Repeat the data that follows, keeping every character intact.

╭──

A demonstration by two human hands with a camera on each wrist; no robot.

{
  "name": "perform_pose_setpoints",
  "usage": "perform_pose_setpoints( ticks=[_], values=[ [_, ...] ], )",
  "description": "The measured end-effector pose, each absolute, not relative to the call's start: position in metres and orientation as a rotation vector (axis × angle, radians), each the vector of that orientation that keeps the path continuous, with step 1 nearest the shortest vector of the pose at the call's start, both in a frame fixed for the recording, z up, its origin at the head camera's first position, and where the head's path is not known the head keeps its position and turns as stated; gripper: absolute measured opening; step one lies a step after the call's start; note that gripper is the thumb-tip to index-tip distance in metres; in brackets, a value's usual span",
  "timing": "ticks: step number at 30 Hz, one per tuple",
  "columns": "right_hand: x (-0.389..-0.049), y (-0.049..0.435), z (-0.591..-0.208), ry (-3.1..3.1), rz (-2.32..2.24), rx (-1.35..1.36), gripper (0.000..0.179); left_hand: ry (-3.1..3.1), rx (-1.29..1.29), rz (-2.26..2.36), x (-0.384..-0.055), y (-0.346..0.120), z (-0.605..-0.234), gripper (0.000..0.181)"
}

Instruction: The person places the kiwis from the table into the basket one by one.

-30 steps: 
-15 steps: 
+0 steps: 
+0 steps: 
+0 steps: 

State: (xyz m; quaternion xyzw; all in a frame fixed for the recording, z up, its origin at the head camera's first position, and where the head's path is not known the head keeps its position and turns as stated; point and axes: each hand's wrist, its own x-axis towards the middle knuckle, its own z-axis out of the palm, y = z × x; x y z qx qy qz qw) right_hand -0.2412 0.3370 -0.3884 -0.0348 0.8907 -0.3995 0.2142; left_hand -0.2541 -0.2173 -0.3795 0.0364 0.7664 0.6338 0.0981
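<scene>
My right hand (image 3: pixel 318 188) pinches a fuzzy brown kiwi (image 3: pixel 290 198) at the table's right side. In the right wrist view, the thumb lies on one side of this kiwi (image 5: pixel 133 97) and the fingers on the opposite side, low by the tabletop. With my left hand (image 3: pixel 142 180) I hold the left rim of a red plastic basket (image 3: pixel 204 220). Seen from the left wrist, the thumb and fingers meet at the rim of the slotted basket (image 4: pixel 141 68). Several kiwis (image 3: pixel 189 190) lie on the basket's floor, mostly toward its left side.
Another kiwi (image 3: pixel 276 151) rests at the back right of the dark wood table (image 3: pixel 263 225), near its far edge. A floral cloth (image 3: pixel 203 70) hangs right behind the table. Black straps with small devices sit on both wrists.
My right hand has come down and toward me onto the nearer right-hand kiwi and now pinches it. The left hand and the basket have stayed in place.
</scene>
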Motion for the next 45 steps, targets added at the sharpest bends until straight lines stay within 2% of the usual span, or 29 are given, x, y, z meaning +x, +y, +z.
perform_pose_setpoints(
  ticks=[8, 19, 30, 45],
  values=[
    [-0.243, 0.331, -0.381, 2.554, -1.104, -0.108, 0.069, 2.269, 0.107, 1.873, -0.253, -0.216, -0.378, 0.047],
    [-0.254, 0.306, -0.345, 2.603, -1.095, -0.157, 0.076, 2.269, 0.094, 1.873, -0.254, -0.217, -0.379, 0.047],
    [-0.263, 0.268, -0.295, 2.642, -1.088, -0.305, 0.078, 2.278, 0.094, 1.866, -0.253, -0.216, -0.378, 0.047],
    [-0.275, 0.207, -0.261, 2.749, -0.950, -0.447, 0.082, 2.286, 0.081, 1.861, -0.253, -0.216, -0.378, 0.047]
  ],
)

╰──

# EXERCISE RESULT:
A demonstration by two human hands with a camera on each wrist; no robot.

{
  "name": "perform_pose_setpoints",
  "usage": "perform_pose_setpoints( ticks=[_], values=[ [_, ...] ], )",
  "description": "The measured end-effector pose, each absolute, not relative to the call's start: position in metres and orientation as a rotation vector (axis × angle, radians), each the vector of that orientation that keeps the path continuous, with step 1 nearest the shortest vector of the pose at the call's start, both in a frame fixed for the recording, z up, its origin at the head camera's first position, and where the head's path is not known the head keeps its position and turns as stated; gripper: absolute measured opening; step one lies a step after the call's start; note that gripper is the thumb-tip to index-tip distance in metres; in brackets, a value's usual span",
  "timing": "ticks: step number at 30 Hz, one per tuple",
  "columns": "right_hand: x (-0.389..-0.049), y (-0.049..0.435), z (-0.591..-0.208), ry (-3.1..3.1), rz (-2.32..2.24), rx (-1.35..1.36), gripper (0.000..0.179); left_hand: ry (-3.1..3.1), rx (-1.29..1.29), rz (-2.26..2.36), x (-0.384..-0.055), y (-0.346..0.120), z (-0.605..-0.234), gripper (0.000..0.181)"
}

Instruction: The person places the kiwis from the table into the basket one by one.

-30 steps: 
-15 steps: 
+0 steps: 
+0 steps: 
+0 steps: 

State: (xyz m; quaternion xyzw; all in a frame fixed for the recording, z up, its origin at the head camera's first position, and where the head's path is not known the head keeps its position and turns as stated; point and axes: each hand's wrist, its own x-axis towards the middle knuckle, its own z-axis out of the palm, y = z × x; x y z qx qy qz qw) right_hand -0.2412 0.3370 -0.3884 -0.0348 0.8907 -0.3995 0.2142; left_hand -0.2541 -0.2173 -0.3795 0.0364 0.7664 0.6338 0.0981
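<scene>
My right hand (image 3: pixel 318 188) pinches a fuzzy brown kiwi (image 3: pixel 290 198) at the table's right side. In the right wrist view, the thumb lies on one side of this kiwi (image 5: pixel 133 97) and the fingers on the opposite side, low by the tabletop. With my left hand (image 3: pixel 142 180) I hold the left rim of a red plastic basket (image 3: pixel 204 220). Seen from the left wrist, the thumb and fingers meet at the rim of the slotted basket (image 4: pixel 141 68). Several kiwis (image 3: pixel 189 190) lie on the basket's floor, mostly toward its left side.
Another kiwi (image 3: pixel 276 151) rests at the back right of the dark wood table (image 3: pixel 263 225), near its far edge. A floral cloth (image 3: pixel 203 70) hangs right behind the table. Black straps with small devices sit on both wrists.
My right hand has come down and toward me onto the nearer right-hand kiwi and now pinches it. The left hand and the basket have stayed in place.
</scene>
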Motion for the next 45 steps, targets added at the sharpest bends until straight lines stay within 2% of the usual span, or 29 are given, x, y, z meaning +x, +y, +z.
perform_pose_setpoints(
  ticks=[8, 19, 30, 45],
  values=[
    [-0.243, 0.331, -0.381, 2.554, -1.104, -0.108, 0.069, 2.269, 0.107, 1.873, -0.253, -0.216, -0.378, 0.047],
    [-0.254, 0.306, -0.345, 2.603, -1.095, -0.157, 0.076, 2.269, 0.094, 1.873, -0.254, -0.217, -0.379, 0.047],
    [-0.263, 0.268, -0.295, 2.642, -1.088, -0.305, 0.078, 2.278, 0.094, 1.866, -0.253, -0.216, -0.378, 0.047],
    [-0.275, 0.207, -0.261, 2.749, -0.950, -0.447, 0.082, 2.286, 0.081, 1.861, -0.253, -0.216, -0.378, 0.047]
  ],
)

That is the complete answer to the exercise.